In [12]:
import json
import os
import threading
from concurrent.futures import ThreadPoolExecutor, as_completed
from pathlib import Path
from typing import List

import dotenv
from langchain_core.prompts import ChatPromptTemplate
from langchain_openai import ChatOpenAI
from tqdm.auto import tqdm

from audio_processing import get_vad_slices
from models.audio import SlicedAudioFile
from models.events import ComedySession
from utils import get_sliced_audio_base64

dotenv.load_dotenv(dotenv_path=dotenv.find_dotenv())

DATASET_DIR = Path("./dataset").absolute()
SLICE_CACHE = DATASET_DIR / "slice_cache.jsonl"
AUDIO_DIR = (DATASET_DIR / "audio_outputs").absolute()
audio_files = list(AUDIO_DIR.glob('*.flac'))

print(f'Found {len(audio_files)} audio files in {AUDIO_DIR}')

Found 31 audio files in /Users/riverfog7/Workspace/SCA/data_prep/dataset/audio_outputs


  from .autonotebook import tqdm as notebook_tqdm


In [2]:
file_list: List[SlicedAudioFile] = []

if not SLICE_CACHE.exists():
    for audio_path in tqdm(audio_files):
        tqdm.write(f'Processing {audio_path.name}...')
        file_list.append(get_vad_slices(audio_path, slice_min=2))

    with open(SLICE_CACHE, 'w') as f:
        for file in file_list:
            f.write(file.model_dump_json() + '\n')

with open(SLICE_CACHE, 'r') as f:
    for line in f:
        file_list.append(SlicedAudioFile.model_validate_json(line))

chunk_lst = [slice for file in file_list for slice in file.slices]
print(f"Total {sum(len(file.slices) for file in file_list)} slices found in {len(file_list)} audio files.")

Total 660 slices found in 31 audio files.


In [8]:
template = ChatPromptTemplate.from_messages([
    ("system", """You are an advanced audio analysis AI specializing in Standup Comedy transcription.
Your task is to listen to the audio and generate a high-precision JSON timeline according to this schema:
{schema}

### CRITICAL TRANSCRIPTION PROTOCOLS:

1. **CONTEXT & SEGMENTATION (Chunk Processing):**
   - **Partial Input:** The provided audio is a specific **chunk** sliced from a longer performance.
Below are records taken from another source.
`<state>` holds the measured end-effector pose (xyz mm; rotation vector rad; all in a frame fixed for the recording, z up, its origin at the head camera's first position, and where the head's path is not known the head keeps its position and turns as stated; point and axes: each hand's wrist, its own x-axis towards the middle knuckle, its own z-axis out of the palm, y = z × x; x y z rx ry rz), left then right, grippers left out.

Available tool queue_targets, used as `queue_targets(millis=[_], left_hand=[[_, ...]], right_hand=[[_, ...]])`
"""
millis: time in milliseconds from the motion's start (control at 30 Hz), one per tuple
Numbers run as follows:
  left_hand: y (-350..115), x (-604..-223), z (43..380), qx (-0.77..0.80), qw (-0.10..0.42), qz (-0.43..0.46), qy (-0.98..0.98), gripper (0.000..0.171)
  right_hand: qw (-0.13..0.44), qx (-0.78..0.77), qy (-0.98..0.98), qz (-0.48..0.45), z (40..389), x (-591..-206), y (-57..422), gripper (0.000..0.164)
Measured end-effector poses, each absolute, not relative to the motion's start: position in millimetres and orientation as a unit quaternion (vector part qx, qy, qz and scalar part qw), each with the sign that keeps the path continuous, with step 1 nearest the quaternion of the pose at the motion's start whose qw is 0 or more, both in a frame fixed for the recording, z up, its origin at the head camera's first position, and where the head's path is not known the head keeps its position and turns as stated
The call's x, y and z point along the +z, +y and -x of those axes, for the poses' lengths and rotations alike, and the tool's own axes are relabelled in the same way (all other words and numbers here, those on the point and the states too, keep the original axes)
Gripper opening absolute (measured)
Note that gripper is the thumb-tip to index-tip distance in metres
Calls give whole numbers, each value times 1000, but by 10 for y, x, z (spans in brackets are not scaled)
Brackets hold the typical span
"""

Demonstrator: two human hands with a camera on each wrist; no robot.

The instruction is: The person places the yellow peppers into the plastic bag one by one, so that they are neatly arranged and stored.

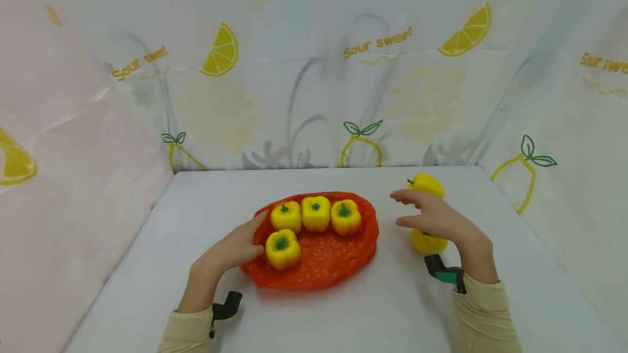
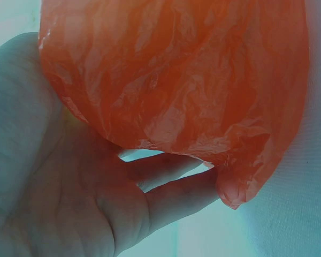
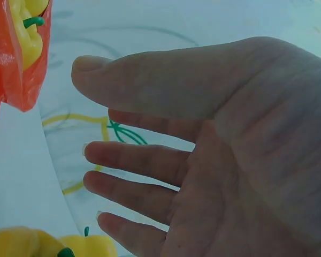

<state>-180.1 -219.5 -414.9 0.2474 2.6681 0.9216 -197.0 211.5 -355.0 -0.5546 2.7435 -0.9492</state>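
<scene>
A: What is rising largest around the left hand (image 1: 233,244) and the right hand (image 1: 432,214)?

B: A pale backdrop (image 1: 294,86), printed with lemons and "Sour sweet", is hanging beyond both. A white table (image 1: 333,320) is spreading beneath them.

A: And the next size down?

B: A red plastic bag (image 1: 324,263). It is lying just right of the left hand and well apart from the right, its mouth gaping upward.

A: How are the hands looking?

B: The left one is reaching over the bag's rim, thumb and fingers standing wide apart; from its wrist, the bag's wall is hiding the fingertips. The right one is hovering over the table, also wide, its fingers spreading.

A: Where are the peppers sitting?

B: Four yellow ones are resting in the bag. The front pepper (image 1: 283,252) is sitting right beside the left thumb; I cannot tell whether they are touching. Three back peppers (image 1: 316,217) are lining up beyond it, past that hand's fingers. By the right hand, the far pepper (image 1: 429,183) is peeking out behind and the near pepper (image 1: 428,244) is showing on the nearer side, partly covered.

A: Anything smaller?

B: A black bracket (image 1: 227,305) is jutting from the left wrist.
</scene>
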Motion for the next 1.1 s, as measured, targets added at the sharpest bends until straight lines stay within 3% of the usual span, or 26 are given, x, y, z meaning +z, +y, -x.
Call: queue_targets(millis=[367,667,1100], left_hand=[[-2199,-4133,1783,327,156,-84,928,80],[-2217,-4134,1782,323,150,-93,930,79],[-2198,-4124,1781,330,161,-85,926,80]], right_hand=[[149,-312,925,160,2001,-3624,2381,59],[229,-296,918,135,1978,-3638,2513,76],[234,-269,926,124,1982,-3745,2611,75]])
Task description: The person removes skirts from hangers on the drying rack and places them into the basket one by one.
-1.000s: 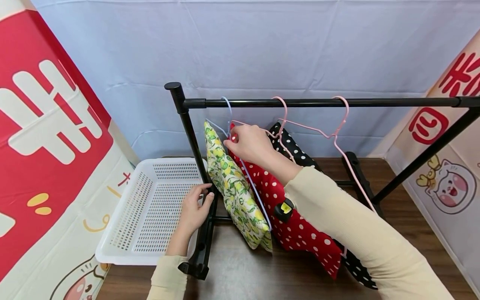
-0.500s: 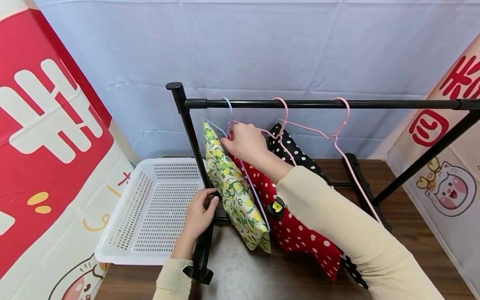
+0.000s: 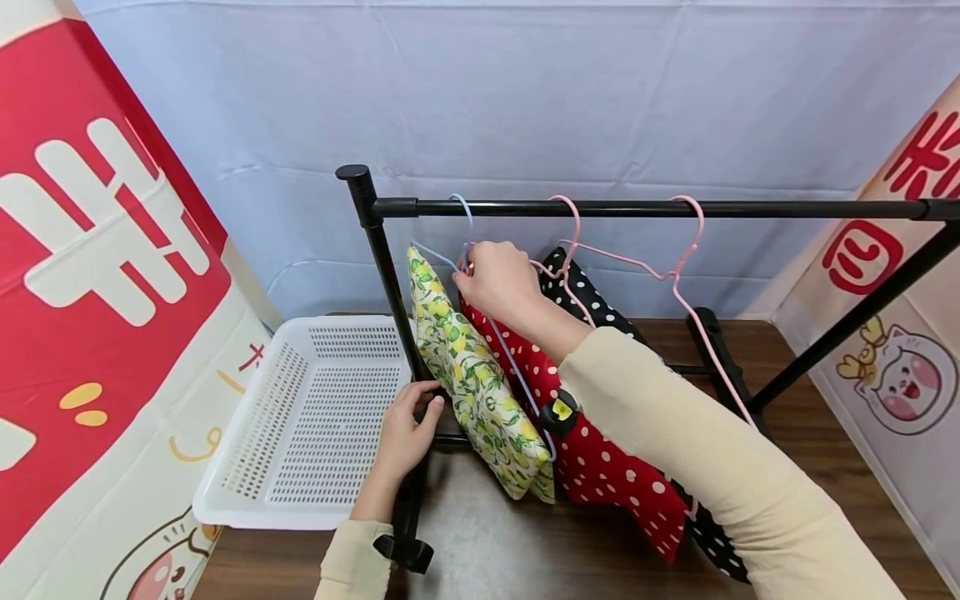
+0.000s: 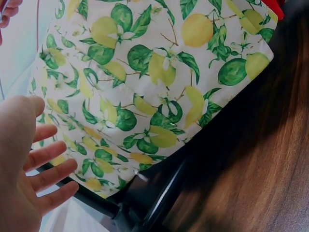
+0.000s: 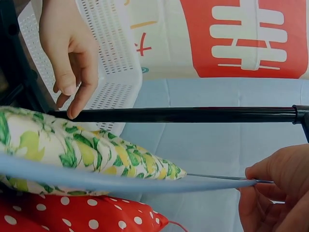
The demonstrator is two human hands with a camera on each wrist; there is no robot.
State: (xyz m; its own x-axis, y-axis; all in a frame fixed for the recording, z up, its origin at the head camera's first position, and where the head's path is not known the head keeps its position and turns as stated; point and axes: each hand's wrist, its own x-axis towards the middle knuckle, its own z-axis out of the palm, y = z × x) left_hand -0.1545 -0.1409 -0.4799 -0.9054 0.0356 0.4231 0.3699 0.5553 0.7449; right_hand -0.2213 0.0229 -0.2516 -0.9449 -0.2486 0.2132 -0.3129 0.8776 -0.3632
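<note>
From where I'm standing, the right hand point(image 3: 498, 279) is pinching the blue hanger point(image 5: 120, 182) just below its hook, and the hook is curving over the rail point(image 3: 622, 208). The lemon cloth point(image 3: 480, 383) is hanging on that hanger, close beside the post point(image 3: 390, 283). The head view is partly hiding the right fingers; the right wrist view is showing thumb and fingers closing on the thin neck. The left hand point(image 3: 408, 425) is hovering low by the post, and the left wrist view is showing its fingers loose and spreading apart, holding nothing; whether they are brushing the cloth, I can't tell. That view is also giving the print's broad face, its edge slanting against the dark worktop point(image 3: 480, 550).

The red cloth point(image 3: 600, 467) is crowding in just right of the lemon cloth, the black cloth point(image 3: 588, 292) showing behind it. Two pink hangers point(image 3: 697, 237) are sitting farther along, with bare rail running between hooks. Left of the post, the white basket point(image 3: 270, 515) is showing its slotted floor, the left wrist covering part of its right edge.
</note>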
It is NOT the full video.
   - **Boundary Handling:** Do not hallucinate words that might be cut off at the very start or very end of the file. Transcribe exactly what is audible within this slice.
   - **Scope:** Your timeline must strictly reflect events occurring within this specific audio segment.

2. **SOURCE SEPARATION (Comedian vs. Audience vs. Environment):**
   - You must acoustically distinguish between the three distinct sound sources defined in the schema:
   - **ComedianEvent:** Speech, breathing, or self-laughter coming specifically from the microphone/performer.
   - **AudienceEvent:** Strictly crowd reactions (cheering, applause, collective laughter, heckling).
   - **EnvironmentEvent:** Non-human or background sounds (Music, technical noise, accidental noise).
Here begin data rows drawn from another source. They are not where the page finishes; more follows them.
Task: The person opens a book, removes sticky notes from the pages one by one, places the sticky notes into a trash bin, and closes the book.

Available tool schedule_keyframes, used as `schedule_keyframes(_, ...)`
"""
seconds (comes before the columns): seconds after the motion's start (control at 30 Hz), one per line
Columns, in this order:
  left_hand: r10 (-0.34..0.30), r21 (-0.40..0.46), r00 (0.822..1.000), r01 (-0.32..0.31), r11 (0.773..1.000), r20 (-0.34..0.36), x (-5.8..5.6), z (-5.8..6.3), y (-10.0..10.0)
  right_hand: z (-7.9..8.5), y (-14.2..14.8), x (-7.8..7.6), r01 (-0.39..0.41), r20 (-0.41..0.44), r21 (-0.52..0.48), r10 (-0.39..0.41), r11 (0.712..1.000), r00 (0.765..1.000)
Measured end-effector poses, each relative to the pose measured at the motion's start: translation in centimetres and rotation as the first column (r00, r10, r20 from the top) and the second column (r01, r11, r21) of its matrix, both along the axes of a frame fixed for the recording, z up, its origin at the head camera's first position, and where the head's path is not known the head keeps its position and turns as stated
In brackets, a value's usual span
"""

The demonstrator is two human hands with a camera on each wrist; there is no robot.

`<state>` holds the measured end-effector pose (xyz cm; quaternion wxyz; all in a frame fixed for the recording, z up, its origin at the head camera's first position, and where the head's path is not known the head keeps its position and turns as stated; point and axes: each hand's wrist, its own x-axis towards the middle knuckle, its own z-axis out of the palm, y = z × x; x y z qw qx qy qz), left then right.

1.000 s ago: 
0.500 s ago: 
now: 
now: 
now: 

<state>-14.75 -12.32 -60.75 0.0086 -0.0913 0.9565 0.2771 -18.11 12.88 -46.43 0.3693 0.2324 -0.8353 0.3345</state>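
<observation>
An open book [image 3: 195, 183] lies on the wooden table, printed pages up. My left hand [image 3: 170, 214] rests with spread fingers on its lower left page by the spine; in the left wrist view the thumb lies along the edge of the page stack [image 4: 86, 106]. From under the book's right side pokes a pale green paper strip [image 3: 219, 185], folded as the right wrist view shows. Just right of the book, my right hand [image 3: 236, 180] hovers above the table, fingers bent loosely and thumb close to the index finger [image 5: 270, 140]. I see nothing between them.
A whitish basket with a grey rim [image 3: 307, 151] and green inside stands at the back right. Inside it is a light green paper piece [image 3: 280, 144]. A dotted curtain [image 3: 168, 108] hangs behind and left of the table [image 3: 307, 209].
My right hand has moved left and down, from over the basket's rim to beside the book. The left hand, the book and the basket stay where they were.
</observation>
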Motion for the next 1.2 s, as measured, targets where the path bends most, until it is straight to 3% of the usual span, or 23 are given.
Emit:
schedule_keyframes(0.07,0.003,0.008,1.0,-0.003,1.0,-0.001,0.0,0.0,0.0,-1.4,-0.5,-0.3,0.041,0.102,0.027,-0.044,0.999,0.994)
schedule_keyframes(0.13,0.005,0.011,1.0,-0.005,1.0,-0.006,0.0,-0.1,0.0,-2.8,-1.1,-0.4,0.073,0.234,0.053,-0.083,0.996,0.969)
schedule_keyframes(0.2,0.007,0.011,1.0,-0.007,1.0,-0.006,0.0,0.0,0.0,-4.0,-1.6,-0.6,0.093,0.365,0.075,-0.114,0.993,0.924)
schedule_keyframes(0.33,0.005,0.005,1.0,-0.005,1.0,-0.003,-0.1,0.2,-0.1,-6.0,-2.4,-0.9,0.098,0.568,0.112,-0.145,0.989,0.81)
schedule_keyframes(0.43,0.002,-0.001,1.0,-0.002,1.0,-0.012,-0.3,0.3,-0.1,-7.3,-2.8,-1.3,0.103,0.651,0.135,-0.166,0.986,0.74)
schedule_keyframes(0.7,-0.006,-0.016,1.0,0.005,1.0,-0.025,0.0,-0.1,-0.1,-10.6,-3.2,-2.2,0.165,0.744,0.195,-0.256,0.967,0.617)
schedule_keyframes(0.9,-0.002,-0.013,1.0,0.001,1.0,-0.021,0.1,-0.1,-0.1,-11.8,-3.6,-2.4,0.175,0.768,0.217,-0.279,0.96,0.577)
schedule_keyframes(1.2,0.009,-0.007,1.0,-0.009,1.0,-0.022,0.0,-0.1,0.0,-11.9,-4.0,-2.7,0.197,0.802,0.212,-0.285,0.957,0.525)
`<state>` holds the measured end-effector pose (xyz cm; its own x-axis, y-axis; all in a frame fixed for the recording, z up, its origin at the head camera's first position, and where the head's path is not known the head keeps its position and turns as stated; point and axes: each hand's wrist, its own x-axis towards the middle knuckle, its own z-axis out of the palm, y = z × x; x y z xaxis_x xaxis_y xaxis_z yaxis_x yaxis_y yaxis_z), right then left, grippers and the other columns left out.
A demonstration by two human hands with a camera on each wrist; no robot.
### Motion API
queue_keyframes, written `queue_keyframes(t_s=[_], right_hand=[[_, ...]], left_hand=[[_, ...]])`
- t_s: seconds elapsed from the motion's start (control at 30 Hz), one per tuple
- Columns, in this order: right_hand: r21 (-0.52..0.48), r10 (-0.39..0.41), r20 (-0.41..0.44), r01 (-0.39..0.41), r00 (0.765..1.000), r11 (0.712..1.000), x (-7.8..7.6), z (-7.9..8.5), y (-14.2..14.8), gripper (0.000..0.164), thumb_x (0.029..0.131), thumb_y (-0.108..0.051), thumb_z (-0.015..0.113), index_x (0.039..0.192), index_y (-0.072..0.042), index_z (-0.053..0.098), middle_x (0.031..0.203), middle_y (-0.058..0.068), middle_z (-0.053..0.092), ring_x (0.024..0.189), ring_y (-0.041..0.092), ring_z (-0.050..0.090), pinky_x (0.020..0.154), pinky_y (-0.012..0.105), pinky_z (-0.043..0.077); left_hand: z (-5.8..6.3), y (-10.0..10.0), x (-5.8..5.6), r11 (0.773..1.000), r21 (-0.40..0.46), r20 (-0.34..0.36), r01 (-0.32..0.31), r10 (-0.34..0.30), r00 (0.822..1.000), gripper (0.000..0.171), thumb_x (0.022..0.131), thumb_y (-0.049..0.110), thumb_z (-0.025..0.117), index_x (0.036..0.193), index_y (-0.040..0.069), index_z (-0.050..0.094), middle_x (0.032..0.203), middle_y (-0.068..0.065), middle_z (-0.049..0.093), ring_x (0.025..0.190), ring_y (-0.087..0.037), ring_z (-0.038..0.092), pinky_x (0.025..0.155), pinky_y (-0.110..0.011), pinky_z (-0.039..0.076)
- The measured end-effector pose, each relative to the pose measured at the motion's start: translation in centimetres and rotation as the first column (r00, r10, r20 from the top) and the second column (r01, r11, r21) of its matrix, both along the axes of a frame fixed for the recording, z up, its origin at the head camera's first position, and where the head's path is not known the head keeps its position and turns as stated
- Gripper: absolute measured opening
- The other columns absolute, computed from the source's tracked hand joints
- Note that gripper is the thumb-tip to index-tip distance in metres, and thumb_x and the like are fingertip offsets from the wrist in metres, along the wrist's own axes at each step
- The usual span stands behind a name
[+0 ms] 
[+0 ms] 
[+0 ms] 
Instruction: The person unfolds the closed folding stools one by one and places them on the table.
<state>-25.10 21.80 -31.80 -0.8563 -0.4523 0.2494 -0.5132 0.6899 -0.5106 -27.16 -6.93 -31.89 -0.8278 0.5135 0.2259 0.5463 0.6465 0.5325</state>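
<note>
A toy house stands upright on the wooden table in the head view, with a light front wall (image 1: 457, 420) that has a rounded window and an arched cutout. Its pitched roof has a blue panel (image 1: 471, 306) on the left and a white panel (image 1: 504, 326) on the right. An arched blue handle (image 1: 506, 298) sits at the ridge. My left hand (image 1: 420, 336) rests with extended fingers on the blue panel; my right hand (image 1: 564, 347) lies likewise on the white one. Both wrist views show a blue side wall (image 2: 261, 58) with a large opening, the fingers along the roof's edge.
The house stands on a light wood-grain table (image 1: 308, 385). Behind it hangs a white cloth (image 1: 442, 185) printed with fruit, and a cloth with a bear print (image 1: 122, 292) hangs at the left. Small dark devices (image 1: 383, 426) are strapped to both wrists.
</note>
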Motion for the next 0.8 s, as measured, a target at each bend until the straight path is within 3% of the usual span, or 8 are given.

3. **TEMPORAL DYNAMICS (Overlaps):**
   - **Allow Overlaps:** Real comedy is fluid. Audience laughter often begins *before* the comedian finishes their punchline.
   - **Timestamp Accuracy:** Capture these overlaps precisely. Do not artificially force events to happen sequentially if they occur simultaneously.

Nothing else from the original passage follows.